I do not understand why the regular expression string in the code
below is giving me lines of text and not paragraphs. I am trying to
get the start and end of the whole, repeated pattern.
The output I am getting is:
Chunk: one
What I was expecting was:
Chunk: one
two
three
Can anyone explain this to me? Thank you, Alan
import java.util.regex.*;
public class TextProcessor
{
public static void main(String[] args)
{
String TestString = "one \n two \n three \n\n Another Paragraph";
System.out.println ( "Chunk: " + getChunk ( TestString, 0 ) );
System.out.println ("\n");
}
private static final Pattern PARA_PATTERN = Pattern.compile("(^.*\\S+.*
$)+", Pattern.MULTILINE);
public static String getChunk ( String InputString, int
StartPosition )
{
String OutputString = "";
Matcher matcher = PARA_PATTERN.matcher ( InputString );
try
{
if ( matcher.find ( StartPosition ) )
{
OutputString = InputString.substring(matcher.start(),
matcher.end());
}
}
catch ( IndexOutOfBoundsException e ) { e.printStackTrace();}
catch ( IllegalStateException e ) { e.printStackTrace();}
return OutputString;
}
}
Ingo Menger - 11 Dec 2007 11:07 GMT
> I do not understand why the regular expression string in the code
> below is giving me lines of text and not paragraphs. I am trying to
[quoted text clipped - 27 lines]
> private static final Pattern PARA_PATTERN = Pattern.compile("(^.*\\S+.*
> $)+", Pattern.MULTILINE);
First, let me say that you gave a very nice problem description.
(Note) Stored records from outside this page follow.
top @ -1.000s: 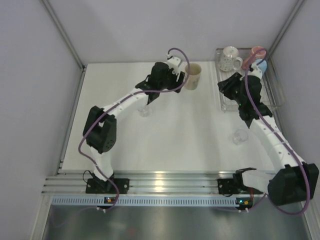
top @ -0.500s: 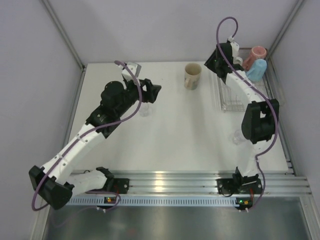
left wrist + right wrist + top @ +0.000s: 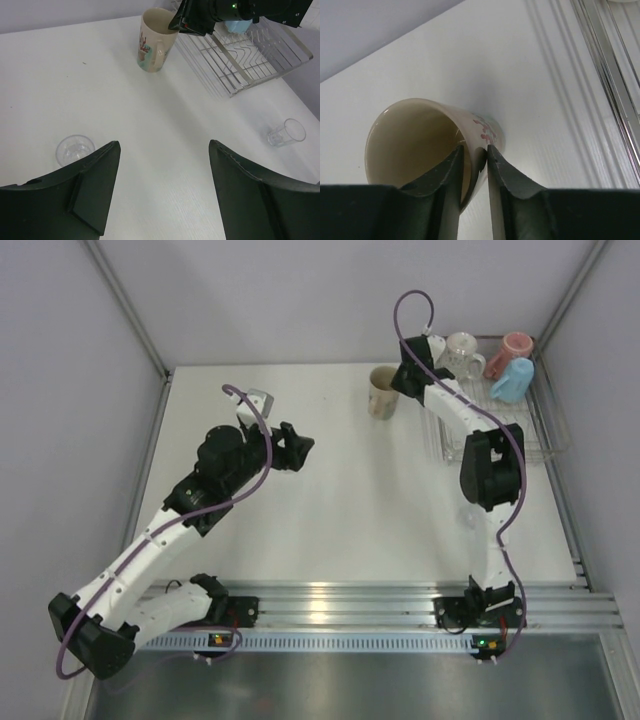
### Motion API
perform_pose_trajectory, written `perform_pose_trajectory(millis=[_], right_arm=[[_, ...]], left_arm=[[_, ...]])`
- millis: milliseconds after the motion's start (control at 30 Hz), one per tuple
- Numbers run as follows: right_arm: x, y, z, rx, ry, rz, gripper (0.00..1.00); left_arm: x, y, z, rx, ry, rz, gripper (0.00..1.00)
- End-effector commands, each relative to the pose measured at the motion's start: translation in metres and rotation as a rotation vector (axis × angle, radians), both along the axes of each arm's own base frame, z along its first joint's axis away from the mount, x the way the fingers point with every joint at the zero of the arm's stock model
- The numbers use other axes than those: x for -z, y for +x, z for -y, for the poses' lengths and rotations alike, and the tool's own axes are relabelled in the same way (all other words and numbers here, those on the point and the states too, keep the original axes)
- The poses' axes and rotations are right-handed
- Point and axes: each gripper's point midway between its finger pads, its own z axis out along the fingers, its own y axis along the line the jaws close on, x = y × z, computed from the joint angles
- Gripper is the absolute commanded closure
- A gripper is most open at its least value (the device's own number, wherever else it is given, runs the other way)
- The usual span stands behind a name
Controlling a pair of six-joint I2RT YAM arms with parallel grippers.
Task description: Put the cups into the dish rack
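Note:
A cream patterned cup stands upright on the table just left of the dish rack. My right gripper is shut on its rim: in the right wrist view one finger is inside the cup and the other outside, at the gripper. Three cups sit at the back of the rack: white patterned, pinkish-red and light blue. My left gripper hangs open over bare table, well left of the cream cup.
A clear glass stands on the table beside my left finger. Another glass stands in front of the rack. Grey walls close the table at the back and both sides.
My left arm drew back from the cream cup toward the left. My right arm swung from the rack over to the cream cup, and its jaws closed on the rim.

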Motion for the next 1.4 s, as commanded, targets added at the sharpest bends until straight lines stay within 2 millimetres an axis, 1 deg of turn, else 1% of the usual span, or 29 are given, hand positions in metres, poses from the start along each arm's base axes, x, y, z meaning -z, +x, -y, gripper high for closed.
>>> perform_pose_trajectory(millis=[0, 33, 100, 133, 200, 233, 267, 300, 333, 367, 400, 433, 467, 500, 533, 567, 600, 633, 667, 700, 733, 767, 800, 900, 1000, 1033, 1200, 1267, 1367], right_arm=[[-0.028, 0.005, -0.009, -0.01, -0.035, 0.053, 0.75], [-0.029, 0.003, -0.01, -0.015, -0.041, 0.05, 0.86], [-0.036, -0.002, -0.012, -0.016, -0.046, 0.058, 0.99], [-0.039, -0.005, -0.013, -0.02, -0.043, 0.061, 1.0], [-0.052, -0.017, -0.016, -0.028, -0.035, 0.074, 1.0], [-0.045, -0.025, -0.016, -0.029, -0.038, 0.058, 1.0], [-0.063, -0.035, -0.021, -0.037, -0.025, 0.089, 1.0], [-0.066, -0.041, -0.021, -0.034, -0.029, 0.095, 1.0], [-0.055, -0.053, -0.023, -0.043, -0.038, 0.069, 1.0], [-0.071, -0.064, -0.031, -0.06, -0.02, 0.1, 1.0], [-0.072, -0.072, -0.034, -0.067, -0.015, 0.103, 1.0], [-0.055, -0.086, -0.035, -0.075, -0.027, 0.074, 1.0], [-0.069, -0.098, -0.044, -0.096, -0.016, 0.108, 1.0], [-0.07, -0.104, -0.046, -0.094, -0.015, 0.123, 1.0], [-0.058, -0.12, -0.055, -0.12, -0.027, 0.101, 1.0], [-0.066, -0.129, -0.057, -0.124, -0.021, 0.12, 1.0], [-0.068, -0.135, -0.061, -0.129, -0.014, 0.131, 1.0], [-0.057, -0.148, -0.07, -0.15, -0.009, 0.111, 1.0], [-0.063, -0.155, -0.073, -0.16, 0.009, 0.123, 1.0], [-0.063, -0.16, -0.075, -0.16, 0.015, 0.126, 1.0], [-0.056, -0.169, -0.079, -0.169, 0.022, 0.115, 1.0], [-0.062, -0.174, -0.08, -0.167, 0.031, 0.131, 1.0], [-0.062, -0.178, -0.081, -0.17, 0.037, 0.132, 1.0], [-0.063, -0.189, -0.087, -0.174, 0.047, 0.143, 1.0], [-0.065, -0.195, -0.095, -0.191, 0.056, 0.149, 1.0], [-0.065, -0.198, -0.098, -0.197, 0.058, 0.148, 1.0], [-0.063, -0.201, -0.103, -0.18, 0.059, 0.155, 1.0], [-0.065, -0.2, -0.107, -0.171, 0.049, 0.168, 1.0], [-0.065, -0.201, -0.115, -0.184, 0.05, 0.164, 1.0]], left_arm=[[-0.005, 0.001, -0.002, -0.018, -0.016, 0.014, 0.23], [-0.003, 0.003, -0.002, -0.019, -0.012, 0.011, 0.23], [0.005, 0.01, 0.001, -0.026, 0.01, -0.007, 0.23], [0.004, 0.013, 0.003, -0.029, 0.011, -0.008, 0.23], [0.009, 0.02, 0.006, -0.035, 0.033, -0.026, 0.25], [0.016, 0.03, 0.009, -0.05, 0.053, -0.052, 0.25], [0.017, 0.034, 0.012, -0.056, 0.049, -0.068, 0.26], [0.019, 0.038, 0.015, -0.058, 0.051, -0.081, 0.27], [0.024, 0.046, 0.023, -0.047, 0.06, -0.106, 0.28], [0.025, 0.049, 0.027, -0.048, 0.049, -0.123, 0.29], [0.029, 0.052, 0.031, -0.042, 0.049, -0.145, 0.3], [0.029, 0.054, 0.038, -0.022, 0.04, -0.156, 0.3], [0.034, 0.06, 0.044, -0.023, 0.032, -0.183, 0.31], [0.036, 0.064, 0.047, -0.025, 0.027, -0.192, 0.31], [0.037, 0.066, 0.05, -0.028, 0.018, -0.204, 0.33], [0.04, 0.073, 0.055, -0.029, 0.02, -0.215, 0.33], [0.04, 0.071, 0.061, 0.003, 0.01, -0.228, 0.34], [0.043, 0.074, 0.064, 0.004, 0.005, -0.241, 0.34], [0.048, 0.077, 0.069, 0.011, 0.005, -0.257, 0.34], [0.051, 0.079, 0.071, 0.012, 0.006, -0.268, 0.35], [0.054, 0.08, 0.072, 0.007, -0.002, -0.282, 0.37], [0.06, 0.08, 0.073, 0.003, -0.002, -0.3, 0.37], [0.071, 0.079, 0.072, -0.006, 0.003, -0.331, 0.37], [0.09, 0.074, 0.072, -0.025, -0.015, -0.398, 0.38], [0.099, 0.074, 0.073, -0.031, -0.02, -0.427, 0.38], [0.107, 0.075, 0.075, -0.032, -0.009, -0.447, 0.38], [0.129, 0.074, 0.082, -0.016, 0.004, -0.511, 0.41], [0.145, 0.073, 0.082, -0.031, 0.014, -0.549, 0.41], [0.157, 0.073, 0.087, -0.024, 0.026, -0.578, 0.42]])
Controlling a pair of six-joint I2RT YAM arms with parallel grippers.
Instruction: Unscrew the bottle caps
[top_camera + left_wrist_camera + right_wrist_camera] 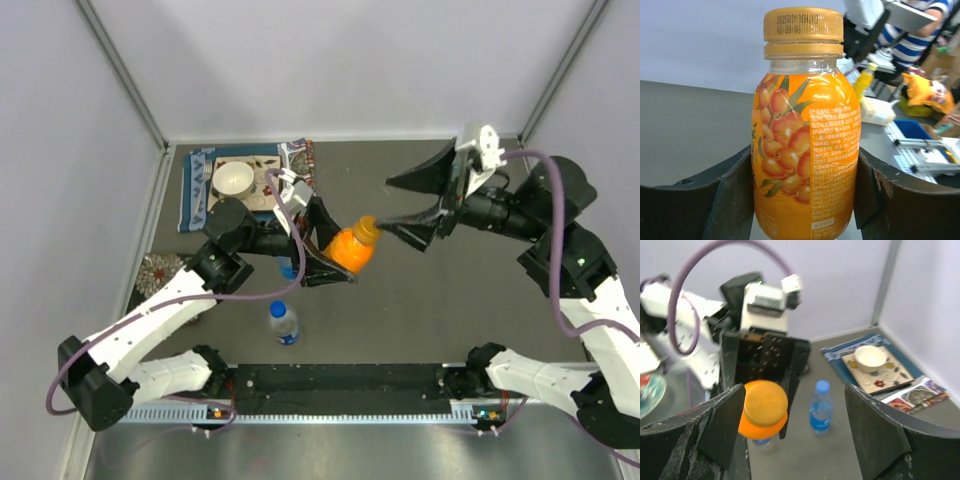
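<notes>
While my left gripper [805,197] clamps the orange bottle [807,150], my right gripper [792,395] stands open, the orange cap [765,402] near one finger; I should centre, close squarely, twist.

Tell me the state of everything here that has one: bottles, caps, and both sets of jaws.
orange bottle: held tilted in the left gripper
orange cap: on the neck
left gripper: jaws shut on the orange bottle
right gripper: jaws open, either side of the orange cap
blue-capped bottle: upright on the table, cap on
half-hidden bottle: mostly covered by the left arm, cannot tell
</notes>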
Therefore, I'll try to answer your question.
The answer "one" makes perfect sense, since you wanted a string that
- consists of one or more substrings that
- start at the beginning of the string OR just after a newline
- contain zero or more characters, followed by one or more nonspace
characters, followed by zero or more characters
- end just before a newline OR the end of the string
Your pattern matches only once, because the anchors ^ and $, according
to the docs, match just before or just after the newline. But the
newline itself is not matched.